Transcribe all the records with complete accuracy.

┄┄┄┄┄┄

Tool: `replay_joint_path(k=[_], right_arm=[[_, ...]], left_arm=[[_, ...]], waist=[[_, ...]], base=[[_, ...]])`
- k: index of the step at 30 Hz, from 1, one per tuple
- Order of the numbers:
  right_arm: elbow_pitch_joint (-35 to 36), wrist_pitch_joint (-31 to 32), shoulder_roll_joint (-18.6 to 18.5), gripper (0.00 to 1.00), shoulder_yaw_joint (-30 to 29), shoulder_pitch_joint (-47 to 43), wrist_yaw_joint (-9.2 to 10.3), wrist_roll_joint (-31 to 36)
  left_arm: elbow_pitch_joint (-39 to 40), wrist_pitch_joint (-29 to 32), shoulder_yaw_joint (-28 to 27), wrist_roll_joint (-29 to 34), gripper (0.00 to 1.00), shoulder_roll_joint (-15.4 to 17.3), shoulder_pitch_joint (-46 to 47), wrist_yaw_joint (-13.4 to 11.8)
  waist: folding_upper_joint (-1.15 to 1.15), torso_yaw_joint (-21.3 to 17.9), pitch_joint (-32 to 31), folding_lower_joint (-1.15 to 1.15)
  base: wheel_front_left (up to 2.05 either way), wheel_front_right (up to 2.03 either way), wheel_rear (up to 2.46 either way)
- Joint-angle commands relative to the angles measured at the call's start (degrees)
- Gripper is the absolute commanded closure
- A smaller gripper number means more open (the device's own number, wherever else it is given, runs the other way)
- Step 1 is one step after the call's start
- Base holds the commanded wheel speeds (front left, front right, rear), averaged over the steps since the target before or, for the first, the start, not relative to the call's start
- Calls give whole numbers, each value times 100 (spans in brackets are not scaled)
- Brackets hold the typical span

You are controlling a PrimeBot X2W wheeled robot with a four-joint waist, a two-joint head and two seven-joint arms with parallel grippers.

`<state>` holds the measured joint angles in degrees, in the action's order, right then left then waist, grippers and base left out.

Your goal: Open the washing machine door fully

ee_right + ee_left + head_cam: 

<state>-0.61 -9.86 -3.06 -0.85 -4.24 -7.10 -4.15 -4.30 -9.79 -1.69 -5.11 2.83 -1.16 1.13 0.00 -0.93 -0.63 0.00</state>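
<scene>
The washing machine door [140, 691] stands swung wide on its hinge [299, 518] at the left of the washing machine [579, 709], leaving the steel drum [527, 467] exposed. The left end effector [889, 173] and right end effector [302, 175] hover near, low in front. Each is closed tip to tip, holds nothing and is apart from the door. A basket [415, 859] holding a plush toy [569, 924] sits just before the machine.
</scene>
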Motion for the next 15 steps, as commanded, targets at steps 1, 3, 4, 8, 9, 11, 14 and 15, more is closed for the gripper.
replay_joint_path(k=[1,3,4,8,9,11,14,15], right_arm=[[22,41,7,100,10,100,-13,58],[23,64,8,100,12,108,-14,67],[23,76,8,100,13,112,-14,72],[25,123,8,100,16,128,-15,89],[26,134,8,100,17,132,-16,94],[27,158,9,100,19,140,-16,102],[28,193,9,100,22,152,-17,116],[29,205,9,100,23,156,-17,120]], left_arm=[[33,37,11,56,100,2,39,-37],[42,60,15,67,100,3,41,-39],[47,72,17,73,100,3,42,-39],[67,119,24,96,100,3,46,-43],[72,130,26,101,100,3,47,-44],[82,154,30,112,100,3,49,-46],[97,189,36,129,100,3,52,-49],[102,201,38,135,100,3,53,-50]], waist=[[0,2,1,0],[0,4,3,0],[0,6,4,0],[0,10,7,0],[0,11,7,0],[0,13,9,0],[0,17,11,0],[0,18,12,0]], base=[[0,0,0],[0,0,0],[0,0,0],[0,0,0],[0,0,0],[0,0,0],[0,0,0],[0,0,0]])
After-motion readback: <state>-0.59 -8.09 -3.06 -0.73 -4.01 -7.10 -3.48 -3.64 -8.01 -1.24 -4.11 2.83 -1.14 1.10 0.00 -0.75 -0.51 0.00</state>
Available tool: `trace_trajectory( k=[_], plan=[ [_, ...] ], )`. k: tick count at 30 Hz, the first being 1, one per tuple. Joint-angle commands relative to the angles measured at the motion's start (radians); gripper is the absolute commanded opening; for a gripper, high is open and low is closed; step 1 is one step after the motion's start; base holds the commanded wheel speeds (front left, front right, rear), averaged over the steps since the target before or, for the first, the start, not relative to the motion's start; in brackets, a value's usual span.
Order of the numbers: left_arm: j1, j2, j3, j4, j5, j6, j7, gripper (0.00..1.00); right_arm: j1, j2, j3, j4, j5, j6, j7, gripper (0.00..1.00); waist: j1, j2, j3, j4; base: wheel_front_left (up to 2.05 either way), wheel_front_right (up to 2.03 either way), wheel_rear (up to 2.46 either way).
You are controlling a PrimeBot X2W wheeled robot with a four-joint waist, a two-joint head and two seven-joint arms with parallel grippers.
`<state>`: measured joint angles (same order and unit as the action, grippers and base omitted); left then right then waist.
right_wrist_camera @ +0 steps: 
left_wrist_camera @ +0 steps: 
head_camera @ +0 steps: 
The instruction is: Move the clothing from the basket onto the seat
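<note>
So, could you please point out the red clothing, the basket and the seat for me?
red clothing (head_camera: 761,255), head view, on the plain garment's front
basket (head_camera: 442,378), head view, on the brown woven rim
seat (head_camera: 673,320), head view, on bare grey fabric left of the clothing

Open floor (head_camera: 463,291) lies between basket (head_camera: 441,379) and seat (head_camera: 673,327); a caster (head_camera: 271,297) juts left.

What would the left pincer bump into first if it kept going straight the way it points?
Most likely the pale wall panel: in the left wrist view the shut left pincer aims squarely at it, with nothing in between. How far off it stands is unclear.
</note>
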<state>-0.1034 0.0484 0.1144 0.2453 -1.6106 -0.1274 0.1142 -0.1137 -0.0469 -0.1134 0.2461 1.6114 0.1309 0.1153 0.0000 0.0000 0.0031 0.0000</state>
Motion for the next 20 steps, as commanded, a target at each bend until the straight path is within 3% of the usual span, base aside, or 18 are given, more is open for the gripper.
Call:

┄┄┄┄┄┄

● **SOLUTION TO THIS TASK**
Tool: `replay_joint_path(k=[_], right_arm=[[_, ...]], left_arm=[[_, ...]], waist=[[_, ...]], base=[[_, ...]])`
- k: index of the step at 30 Hz, from 1, one per tuple
- Order of the numbers:
  right_arm: elbow_pitch_joint (-35 to 36), wrist_pitch_joint (-31 to 32), shoulder_roll_joint (-18.6 to 18.5), gripper (0.00 to 1.00), shoulder_yaw_joint (-30 to 29), shoulder_pitch_joint (-47 to 43), wrist_yaw_joint (-9.2 to 10.3), wrist_roll_joint (-31 to 36)
  left_arm: elbow_pitch_joint (-39 to 40), wrist_pitch_joint (-29 to 32), shoulder_yaw_joint (-28 to 27), wrist_roll_joint (-29 to 34), gripper (0.00 to 1.00), shoulder_roll_joint (-15.4 to 17.3), shoulder_pitch_joint (-46 to 47), wrist_yaw_joint (-13.4 to 11.8)
  waist: folding_upper_joint (-1.15 to 1.15), torso_yaw_joint (-21.3 to 17.9), pitch_joint (-32 to 31), folding_lower_joint (-1.15 to 1.15)
  base: wheel_front_left (up to 2.05 either way), wheel_front_right (up to 2.03 either way), wheel_rear (up to 2.46 either way)
- Joint-angle commands relative to the angles measured at the call's start (degrees)
- Gripper is the absolute commanded closure
- A smaller gripper number means more open (the device's own number, wherever else it is given, runs the other way)
- Step 1 is one step after the call's start
- Base holds the commanded wheel speeds (front left, front right, rear), averaged over the steps since the target before or, for the first, the start, not relative to the call's start
- Calls give whole numbers, each value times 100 (spans in brackets are not scaled)
- Brackets hold the typical span

You are controlling a PrimeBot X2W wheeled robot with a four-joint waist, a two-joint head and two seven-joint arms with parallel grippers.

`<state>` holds the measured joint angles in degrees, in the action's order, right then left then waist, grippers and base left out.

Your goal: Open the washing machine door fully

ee_right + ee_left + head_cam: 

<state>-0.61 -9.86 -3.06 -0.85 -4.24 -7.10 -4.15 -4.30 -9.79 -1.69 -5.11 2.83 -1.16 1.13 0.00 -0.93 -0.63 0.00</state>
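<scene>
The washing machine door [140, 691] stands swung wide on its hinge [299, 518] at the left of the washing machine [579, 709], leaving the steel drum [527, 467] exposed. The left end effector [889, 173] and right end effector [302, 175] hover near, low in front. Each is closed tip to tip, holds nothing and is apart from the door. A basket [415, 859] holding a plush toy [569, 924] sits just before the machine.
</scene>
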Motion for the next 15 steps, as commanded, targets at steps 1, 3, 4, 8, 9, 11, 14 and 15, more is closed for the gripper.
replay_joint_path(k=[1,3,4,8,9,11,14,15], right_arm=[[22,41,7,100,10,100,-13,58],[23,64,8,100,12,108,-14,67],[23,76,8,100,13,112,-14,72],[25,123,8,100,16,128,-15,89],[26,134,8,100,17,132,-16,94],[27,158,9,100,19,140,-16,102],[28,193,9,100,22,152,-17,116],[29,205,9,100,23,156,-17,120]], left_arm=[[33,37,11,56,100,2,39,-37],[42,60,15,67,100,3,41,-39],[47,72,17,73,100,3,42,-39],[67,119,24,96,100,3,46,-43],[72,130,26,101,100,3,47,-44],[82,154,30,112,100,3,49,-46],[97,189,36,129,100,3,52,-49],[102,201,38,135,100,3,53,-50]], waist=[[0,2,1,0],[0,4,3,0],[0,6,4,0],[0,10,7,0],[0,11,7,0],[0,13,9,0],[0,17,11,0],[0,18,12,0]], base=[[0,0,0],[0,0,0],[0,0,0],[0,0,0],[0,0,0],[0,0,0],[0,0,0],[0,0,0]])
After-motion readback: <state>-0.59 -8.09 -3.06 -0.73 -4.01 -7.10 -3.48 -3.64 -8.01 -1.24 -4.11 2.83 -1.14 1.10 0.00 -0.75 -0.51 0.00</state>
Available tool: `trace_trajectory( k=[_], plan=[ [_, ...] ], )`. k: tick count at 30 Hz, the first being 1, one per tuple. Joint-angle commands relative to the angles measured at the motion's start (radians); gripper is the absolute commanded opening; for a gripper, high is open and low is closed; step 1 is one step after the motion's start; base holds the commanded wheel speeds (front left, front right, rear), averaged over the steps since the target before or, for the first, the start, not relative to the motion's start; in brackets, a value's usual span.
Order of the numbers: left_arm: j1, j2, j3, j4, j5, j6, j7, gripper (0.00..1.00); right_arm: j1, j2, j3, j4, j5, j6, j7, gripper (0.00..1.00); waist: j1, j2, j3, j4; base: wheel_front_left (up to 2.05 either way), wheel_front_right (up to 2.03 either way), wheel_rear (up to 2.46 either way).
You are controlling a PrimeBot X2W wheeled robot with a four-joint waist, a two-joint head and two seven-joint arms with parallel grippers.
`<state>`: measured joint angles (same order and unit as the action, grippers and base omitted); left then right then waist.
right_wrist_camera @ +0 steps: 
left_wrist_camera @ +0 steps: 
head_camera @ +0 steps: 
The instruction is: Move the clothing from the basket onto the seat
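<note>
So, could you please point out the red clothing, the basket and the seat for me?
red clothing (head_camera: 761,255), head view, on the plain garment's front
basket (head_camera: 442,378), head view, on the brown woven rim
seat (head_camera: 673,320), head view, on bare grey fabric left of the clothing

Open floor (head_camera: 463,291) lies between basket (head_camera: 441,379) and seat (head_camera: 673,327); a caster (head_camera: 271,297) juts left.

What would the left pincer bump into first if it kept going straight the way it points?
Most likely the pale wall panel: in the left wrist view the shut left pincer aims squarely at it, with nothing in between. How far off it stands is unclear.
</note>
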<state>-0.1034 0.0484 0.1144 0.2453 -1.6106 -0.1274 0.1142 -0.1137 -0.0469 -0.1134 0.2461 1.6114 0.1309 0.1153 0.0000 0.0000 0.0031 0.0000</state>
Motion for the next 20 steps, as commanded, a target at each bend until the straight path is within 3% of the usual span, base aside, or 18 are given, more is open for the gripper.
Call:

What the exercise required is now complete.